The Ideals of Constitutionalism


The idea – the ideal – of Constitutionalism is that the ruler should be ruled, government should be governed, by higher principles, or alternatively, by qualifications setting out obligations, limitations and procedures.

When power, that is the ability to physically influence the behavior of others, is centralized, the rule of law is thus imposed. Instead of individuals arguing and settling their differences in a continuing series of battles based on personal power, the authority to establish decisions on social conduct together with the power necessary to enforce them is vested in a centralized institution – a monarch, dictator, or elected parliament.

Society can benefit from the stability afforded by centralized rule of law. And if government can formulate and enforce fair, just and universal rules of social conduct, citizens will be able to live at peace with one another in positive and productive collaboration.

However – and this is a major qualification – when the people hand the power of decision over their lives and livelihoods to a centralized institution, they would be well advised before doing so, to qualify that power with strict rules of procedure, and so ensure that the power thus delegated can never be misused.

The Romans expressed this ideal through the concept of “Natural Law”, which Cicero elaborates in The Republic: “There is in fact a true Law – namely, right reason – which is in accordance with nature, applies to all men, and is unchangeable and eternal. By its commands it summons men to the performance of their duties; by its prohibitions it restrains them from doing wrong.”

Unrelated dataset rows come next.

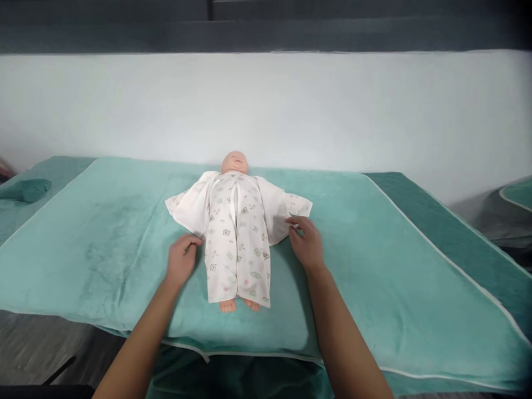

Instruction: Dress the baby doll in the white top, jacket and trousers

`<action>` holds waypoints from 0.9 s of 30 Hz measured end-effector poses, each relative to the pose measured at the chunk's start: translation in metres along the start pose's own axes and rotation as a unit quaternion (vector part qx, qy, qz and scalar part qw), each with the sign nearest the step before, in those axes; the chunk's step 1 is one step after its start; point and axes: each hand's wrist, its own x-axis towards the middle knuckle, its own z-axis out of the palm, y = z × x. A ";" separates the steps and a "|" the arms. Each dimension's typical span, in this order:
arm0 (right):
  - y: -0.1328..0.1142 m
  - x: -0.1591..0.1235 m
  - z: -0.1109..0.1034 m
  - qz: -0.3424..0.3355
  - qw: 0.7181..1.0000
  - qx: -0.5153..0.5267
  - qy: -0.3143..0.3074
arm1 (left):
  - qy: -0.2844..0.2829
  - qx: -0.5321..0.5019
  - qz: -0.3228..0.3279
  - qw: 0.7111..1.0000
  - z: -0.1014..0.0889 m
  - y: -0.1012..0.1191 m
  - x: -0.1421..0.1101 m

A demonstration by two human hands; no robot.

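Observation:
A baby doll (235, 162) lies on its back, its head at the far side and its bare feet toward me. A white printed baby gown (239, 238) covers its body, with both wide sleeves spread out sideways. My left hand (182, 259) is closed, fingertips pinching the lower edge of the sleeve on the left. On the other side, my right hand (306, 242) has thumb and forefinger closed at the edge of the right sleeve. The doll's arms and legs are hidden under the cloth; only the feet show below the hem.
A light green plush cover (374, 277) with pale piping lies over the bed under the doll. A white wall (266, 105) rises behind it, with a dark band along the top. Grey floor (37, 343) shows at lower left. Another green-covered surface (519, 194) stands at far right.

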 end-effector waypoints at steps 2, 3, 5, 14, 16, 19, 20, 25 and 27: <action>0.011 0.007 0.000 0.058 0.991 -0.108 0.047 | 0.051 0.037 -0.031 0.998 -0.009 -0.007 0.007; 0.015 0.009 0.001 0.087 0.984 -0.149 0.053 | 0.074 0.069 -0.045 0.994 -0.013 -0.011 0.013; 0.019 0.011 0.003 0.131 0.974 -0.181 0.031 | 0.105 0.133 -0.078 0.982 -0.016 -0.018 0.029; 0.002 0.018 -0.003 0.221 0.963 0.155 -0.004 | 0.084 0.284 -0.179 0.938 -0.005 -0.022 0.065; -0.011 0.024 -0.002 0.223 0.931 0.288 0.006 | 0.077 0.285 -0.166 0.941 -0.004 -0.022 0.062; -0.041 0.035 -0.002 0.187 0.906 0.380 -0.022 | 0.066 0.295 -0.156 0.940 -0.004 -0.022 0.058; -0.054 0.038 -0.003 0.164 0.908 0.383 -0.045 | 0.063 0.302 -0.154 0.939 -0.005 -0.022 0.057; -0.110 0.049 -0.014 0.016 0.890 0.317 -0.327 | 0.058 0.315 -0.138 0.937 -0.006 -0.020 0.056; -0.117 0.048 -0.016 -0.002 0.863 0.302 -0.406 | 0.060 0.313 -0.141 0.938 -0.005 -0.021 0.056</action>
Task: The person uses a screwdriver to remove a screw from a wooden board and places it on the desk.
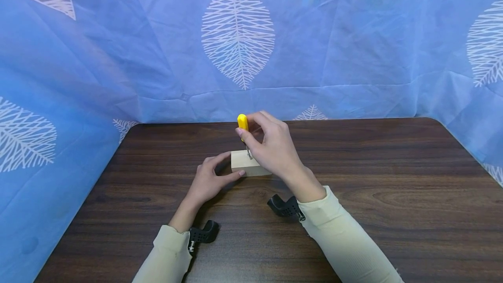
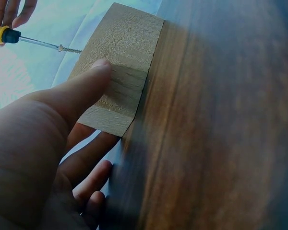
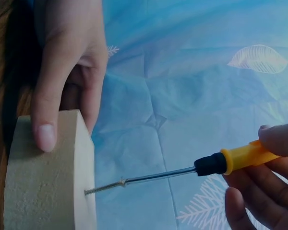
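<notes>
A pale wooden block (image 1: 251, 170) lies on the table, and a screw (image 3: 104, 187) stands partly sunk in its top face. My left hand (image 1: 209, 179) grips the block's left end, thumb on the near side and fingers behind. In my right hand (image 1: 275, 145) is a screwdriver with a yellow handle (image 1: 242, 122), pinched between thumb and fingers. Its metal shaft (image 3: 158, 175) runs down to the screw head, tip right at it. The left wrist view shows the screw (image 2: 69, 50) with much of its thread above the wood.
The dark wood-grain table (image 1: 373, 222) reaches back to a blue cloth (image 1: 334, 47) with white leaf prints, which hangs behind and at both sides. Black wrist mounts (image 1: 205, 232) jut inward from both sleeves, low over the table.
</notes>
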A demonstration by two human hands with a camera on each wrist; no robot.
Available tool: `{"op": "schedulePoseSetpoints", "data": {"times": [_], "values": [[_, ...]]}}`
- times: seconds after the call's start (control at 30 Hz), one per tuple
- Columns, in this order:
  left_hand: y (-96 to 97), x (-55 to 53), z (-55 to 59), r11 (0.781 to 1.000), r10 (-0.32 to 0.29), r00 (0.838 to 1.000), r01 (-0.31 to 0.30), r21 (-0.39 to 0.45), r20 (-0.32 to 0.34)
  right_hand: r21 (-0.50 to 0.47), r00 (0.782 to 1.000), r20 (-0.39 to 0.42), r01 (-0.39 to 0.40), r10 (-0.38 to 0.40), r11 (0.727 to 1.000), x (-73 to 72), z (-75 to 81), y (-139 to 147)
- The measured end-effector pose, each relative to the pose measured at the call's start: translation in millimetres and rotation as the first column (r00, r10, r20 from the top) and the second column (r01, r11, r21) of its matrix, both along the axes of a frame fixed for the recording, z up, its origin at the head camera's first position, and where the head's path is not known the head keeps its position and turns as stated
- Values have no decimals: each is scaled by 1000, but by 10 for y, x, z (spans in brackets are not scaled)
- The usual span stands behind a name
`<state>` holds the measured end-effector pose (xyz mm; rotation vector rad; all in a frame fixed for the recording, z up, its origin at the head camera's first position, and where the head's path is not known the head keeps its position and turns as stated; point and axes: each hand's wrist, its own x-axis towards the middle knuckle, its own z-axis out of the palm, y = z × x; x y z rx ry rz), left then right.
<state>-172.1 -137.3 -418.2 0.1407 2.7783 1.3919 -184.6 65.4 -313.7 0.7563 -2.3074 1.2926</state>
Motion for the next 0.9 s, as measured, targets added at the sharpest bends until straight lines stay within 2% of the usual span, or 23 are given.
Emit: {"op": "schedulePoseSetpoints", "data": {"times": [0.3, 0.53, 0.9], "values": [[0, 5, -9, 1000, 2, 1000, -2, 1, 4, 20, 997, -74, 18, -16, 1000, -6, -12, -12], [-3, 3, -8, 1000, 0, 1000, 0, 5, -4, 92, 991, -128, 46, -34, 995, 17, -19, -11], [-3, 3, -10, 1000, -6, 1000, 6, 15, -7, 66, 996, -92, 21, -15, 998, 7, -28, 8]]}}
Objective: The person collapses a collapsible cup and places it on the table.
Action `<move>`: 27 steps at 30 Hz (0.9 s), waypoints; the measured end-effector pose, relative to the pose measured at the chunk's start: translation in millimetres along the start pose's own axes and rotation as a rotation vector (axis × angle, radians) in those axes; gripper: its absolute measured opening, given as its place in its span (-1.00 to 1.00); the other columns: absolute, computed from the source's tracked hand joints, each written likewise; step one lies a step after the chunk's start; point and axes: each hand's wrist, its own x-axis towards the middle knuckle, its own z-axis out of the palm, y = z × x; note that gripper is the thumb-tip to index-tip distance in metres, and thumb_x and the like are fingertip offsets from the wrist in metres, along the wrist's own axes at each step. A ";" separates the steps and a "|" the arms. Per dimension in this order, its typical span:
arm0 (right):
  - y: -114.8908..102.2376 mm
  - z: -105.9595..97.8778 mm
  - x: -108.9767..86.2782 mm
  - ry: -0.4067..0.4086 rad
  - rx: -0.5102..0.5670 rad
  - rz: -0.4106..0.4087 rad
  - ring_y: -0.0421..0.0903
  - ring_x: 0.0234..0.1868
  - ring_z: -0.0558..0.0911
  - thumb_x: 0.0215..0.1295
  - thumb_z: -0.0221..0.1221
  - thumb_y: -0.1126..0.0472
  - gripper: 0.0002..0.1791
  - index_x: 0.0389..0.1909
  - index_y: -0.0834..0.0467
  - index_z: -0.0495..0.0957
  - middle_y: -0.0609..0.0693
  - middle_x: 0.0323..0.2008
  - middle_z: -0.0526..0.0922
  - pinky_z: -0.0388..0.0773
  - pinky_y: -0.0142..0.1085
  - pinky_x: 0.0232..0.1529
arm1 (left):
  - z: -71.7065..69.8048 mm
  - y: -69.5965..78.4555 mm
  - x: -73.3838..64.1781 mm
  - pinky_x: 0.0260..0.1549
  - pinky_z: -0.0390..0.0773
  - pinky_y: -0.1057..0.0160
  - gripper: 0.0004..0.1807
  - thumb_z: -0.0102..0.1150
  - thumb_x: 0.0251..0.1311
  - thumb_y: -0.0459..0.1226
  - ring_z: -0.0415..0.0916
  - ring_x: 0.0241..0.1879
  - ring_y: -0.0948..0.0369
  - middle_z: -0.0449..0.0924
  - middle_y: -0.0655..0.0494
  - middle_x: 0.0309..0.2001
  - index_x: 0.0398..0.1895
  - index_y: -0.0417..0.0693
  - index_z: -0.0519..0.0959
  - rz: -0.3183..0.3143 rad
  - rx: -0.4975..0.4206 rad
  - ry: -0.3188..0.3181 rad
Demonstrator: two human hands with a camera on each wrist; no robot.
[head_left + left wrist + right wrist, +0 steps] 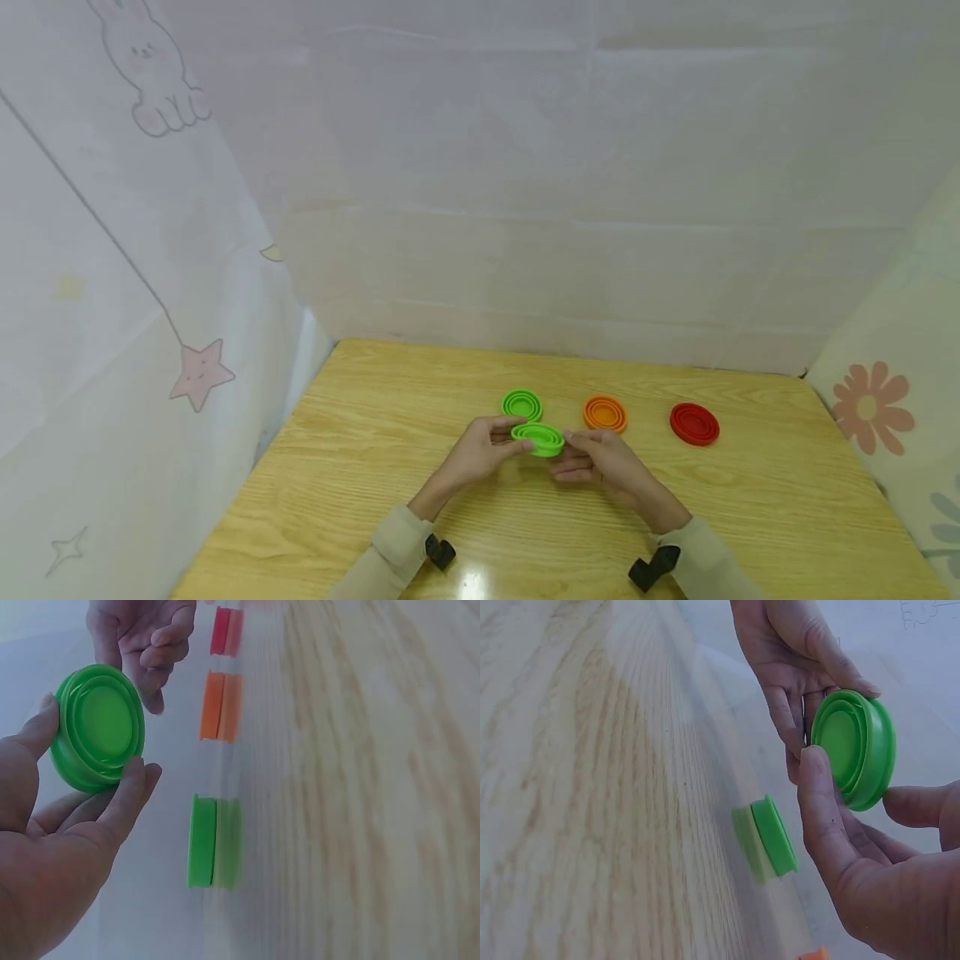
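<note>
A green collapsible cup (539, 439), folded flat into concentric rings, is held above the table. My left hand (482, 451) pinches its left side between thumb and fingers. From the right my right hand (606, 466) reaches to the cup, its thumb touching the rim; in the left wrist view its other fingers (166, 657) hang loosely curved beside the cup. Behind my hands lies a second green collapsed cup (522, 406). An orange collapsed cup (605, 413) sits right of it, with a red one (694, 424) further right.
The wooden table (330, 467) stands between pale cloth walls. At its far edge hangs the back cloth (585, 292); side cloths carry a star and flower prints. Both wrists wear black mounts (440, 552) over beige sleeves.
</note>
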 end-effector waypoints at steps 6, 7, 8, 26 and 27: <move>-1.6 0.7 0.4 -0.005 0.038 -0.002 -0.07 -0.12 0.85 0.68 0.02 0.18 -0.52 0.31 0.51 0.46 0.07 -0.16 0.84 0.81 -0.17 0.04 | -1.8 -0.3 -0.6 0.24 0.71 0.14 -0.24 0.40 0.37 -0.09 0.63 0.30 -0.05 0.63 -0.13 0.32 0.51 -0.26 0.39 0.018 -0.008 -0.021; -2.0 0.7 0.5 -0.004 0.041 -0.004 -0.07 -0.11 0.85 0.67 0.03 0.18 -0.52 0.32 0.51 0.45 0.06 -0.15 0.84 0.81 -0.17 0.05 | -2.1 -0.7 -0.6 0.25 0.70 0.13 -0.23 0.41 0.36 -0.11 0.61 0.32 -0.06 0.59 -0.12 0.36 0.52 -0.24 0.37 0.022 -0.011 -0.025; -2.2 0.7 0.6 -0.002 0.046 -0.006 -0.07 -0.10 0.84 0.67 0.03 0.19 -0.52 0.32 0.52 0.45 0.06 -0.13 0.84 0.80 -0.16 0.07 | -2.3 -1.2 -0.5 0.27 0.69 0.12 -0.23 0.42 0.35 -0.14 0.59 0.34 -0.08 0.56 -0.11 0.40 0.54 -0.23 0.35 0.025 -0.023 -0.035; 1.8 1.7 5.5 0.067 0.046 -0.048 -0.04 -0.03 0.82 0.59 0.15 0.25 -0.44 0.40 0.54 0.34 0.13 0.03 0.76 0.77 -0.07 0.14 | -14.1 -11.8 -0.4 0.15 0.76 0.04 -0.42 0.26 0.49 -0.19 0.73 0.13 0.00 0.66 -0.27 0.22 0.43 -0.34 0.44 -0.086 -0.181 -0.020; 3.4 2.2 6.5 0.075 0.040 -0.041 -0.04 -0.04 0.82 0.58 0.15 0.25 -0.45 0.40 0.54 0.34 0.13 0.03 0.75 0.77 -0.07 0.14 | -15.1 -12.5 -1.1 0.15 0.76 0.02 -0.46 0.23 0.51 -0.20 0.74 0.12 0.00 0.68 -0.28 0.20 0.40 -0.35 0.47 -0.094 -0.193 -0.018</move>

None of the great Roman jurists doubted that there is a higher law than the enactments of any particular State. Like Cicero they conceived of the law as ultimately rational, universal, unchangeable, and divine, at least in respect to the main principles of right and justice. The Roman Law, like the English Common Law, was only in small part a product of legislation. Hence the presumption was never made that law expresses nothing but the will of a competent legislative body, which is an idea of quite recent origin. It was assumed that 'nature' sets certain norms which government's law must live up to as best it can and that, as Cicero had believed, an 'unlawful' statute simply is not law.

The essence of Natural Law is that the Ruler, the State or the Legislator is always subject to the Law of God, or the Moral or Natural Law, the Higher Rule of Right which transcends Human interests and Human institutions. Thus the Ruler or Legislator becomes an interpreter of a Higher Law, rather than an instigator or originator of law reflecting perhaps the interests and profit of himself or the group he represents.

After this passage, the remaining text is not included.